-- INFORMATION PROVIDED follows --

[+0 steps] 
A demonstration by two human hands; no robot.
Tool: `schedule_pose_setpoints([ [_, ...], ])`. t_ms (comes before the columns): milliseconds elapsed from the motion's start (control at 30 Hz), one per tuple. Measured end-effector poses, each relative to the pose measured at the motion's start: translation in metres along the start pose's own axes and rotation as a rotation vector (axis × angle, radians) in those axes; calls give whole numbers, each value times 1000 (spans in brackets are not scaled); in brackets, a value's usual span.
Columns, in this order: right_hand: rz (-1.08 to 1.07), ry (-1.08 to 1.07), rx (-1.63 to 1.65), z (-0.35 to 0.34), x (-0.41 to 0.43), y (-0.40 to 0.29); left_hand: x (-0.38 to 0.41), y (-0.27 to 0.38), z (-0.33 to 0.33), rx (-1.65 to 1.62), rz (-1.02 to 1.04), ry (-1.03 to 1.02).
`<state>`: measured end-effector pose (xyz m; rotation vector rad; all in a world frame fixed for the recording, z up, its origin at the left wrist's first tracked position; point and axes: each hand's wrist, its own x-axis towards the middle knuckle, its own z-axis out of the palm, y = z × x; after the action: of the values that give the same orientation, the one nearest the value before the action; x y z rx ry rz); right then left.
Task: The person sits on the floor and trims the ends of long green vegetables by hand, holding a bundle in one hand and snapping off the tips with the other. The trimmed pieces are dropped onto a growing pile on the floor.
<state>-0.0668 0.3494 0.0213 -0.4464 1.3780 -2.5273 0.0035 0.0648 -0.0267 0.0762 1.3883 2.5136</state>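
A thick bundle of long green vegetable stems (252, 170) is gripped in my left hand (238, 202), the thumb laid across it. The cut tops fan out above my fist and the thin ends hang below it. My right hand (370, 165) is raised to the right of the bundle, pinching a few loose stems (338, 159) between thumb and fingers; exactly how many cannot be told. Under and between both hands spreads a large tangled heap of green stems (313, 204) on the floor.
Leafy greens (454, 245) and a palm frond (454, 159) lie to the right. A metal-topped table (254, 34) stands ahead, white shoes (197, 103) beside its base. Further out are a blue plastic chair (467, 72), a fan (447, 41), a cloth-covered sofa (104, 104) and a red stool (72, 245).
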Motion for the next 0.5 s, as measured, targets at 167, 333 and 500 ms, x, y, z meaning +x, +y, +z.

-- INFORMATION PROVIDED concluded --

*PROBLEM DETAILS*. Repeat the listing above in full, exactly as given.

*TASK OUTPUT*.
[+0 steps] 
A demonstration by two human hands; no robot.
Tool: `schedule_pose_setpoints([ [_, ...], ])`. t_ms (comes before the columns): milliseconds elapsed from the motion's start (control at 30 Hz), one per tuple. Measured end-effector poses, each relative to the pose measured at the motion's start: translation in metres along the start pose's own axes and rotation as a rotation vector (axis × angle, radians) in those axes; calls give whole numbers, each value times 1000 (spans in brackets are not scaled); in brackets, a value's usual span.
Columns, in this order: right_hand: rz (-1.08 to 1.07), ry (-1.08 to 1.07), rx (-1.63 to 1.65), z (-0.35 to 0.34), x (-0.41 to 0.43), y (-0.40 to 0.29); left_hand: x (-0.38 to 0.41), y (-0.27 to 0.38), z (-0.33 to 0.33), rx (-1.65 to 1.62), rz (-1.02 to 1.04), ry (-1.03 to 1.02).
`<state>`: measured end-effector pose (xyz m; rotation vector rad; all in a world frame fixed for the recording, z up, its origin at the left wrist's first tracked position; point and axes: each hand's wrist, its own x-axis towards the middle knuckle, its own z-axis out of the palm, y = z × x; after the action: of the values that give the same orientation, the one nearest the value before the action; x y z rx ry rz); right then left.
Task: The person sits on the floor and trims the ends of long green vegetables by hand, holding a bundle in one hand and snapping off the tips with the other. The trimmed pieces are dropped onto a growing pile on the floor.
<state>-0.0668 0.3494 0.0213 -0.4464 1.3780 -2.5273 0.0035 0.0648 -0.0267 0.0762 1.3883 2.5136</state>
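A thick bundle of long green vegetable stems (252, 170) is gripped in my left hand (238, 202), the thumb laid across it. The cut tops fan out above my fist and the thin ends hang below it. My right hand (370, 165) is raised to the right of the bundle, pinching a few loose stems (338, 159) between thumb and fingers; exactly how many cannot be told. Under and between both hands spreads a large tangled heap of green stems (313, 204) on the floor.
Leafy greens (454, 245) and a palm frond (454, 159) lie to the right. A metal-topped table (254, 34) stands ahead, white shoes (197, 103) beside its base. Further out are a blue plastic chair (467, 72), a fan (447, 41), a cloth-covered sofa (104, 104) and a red stool (72, 245).
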Motion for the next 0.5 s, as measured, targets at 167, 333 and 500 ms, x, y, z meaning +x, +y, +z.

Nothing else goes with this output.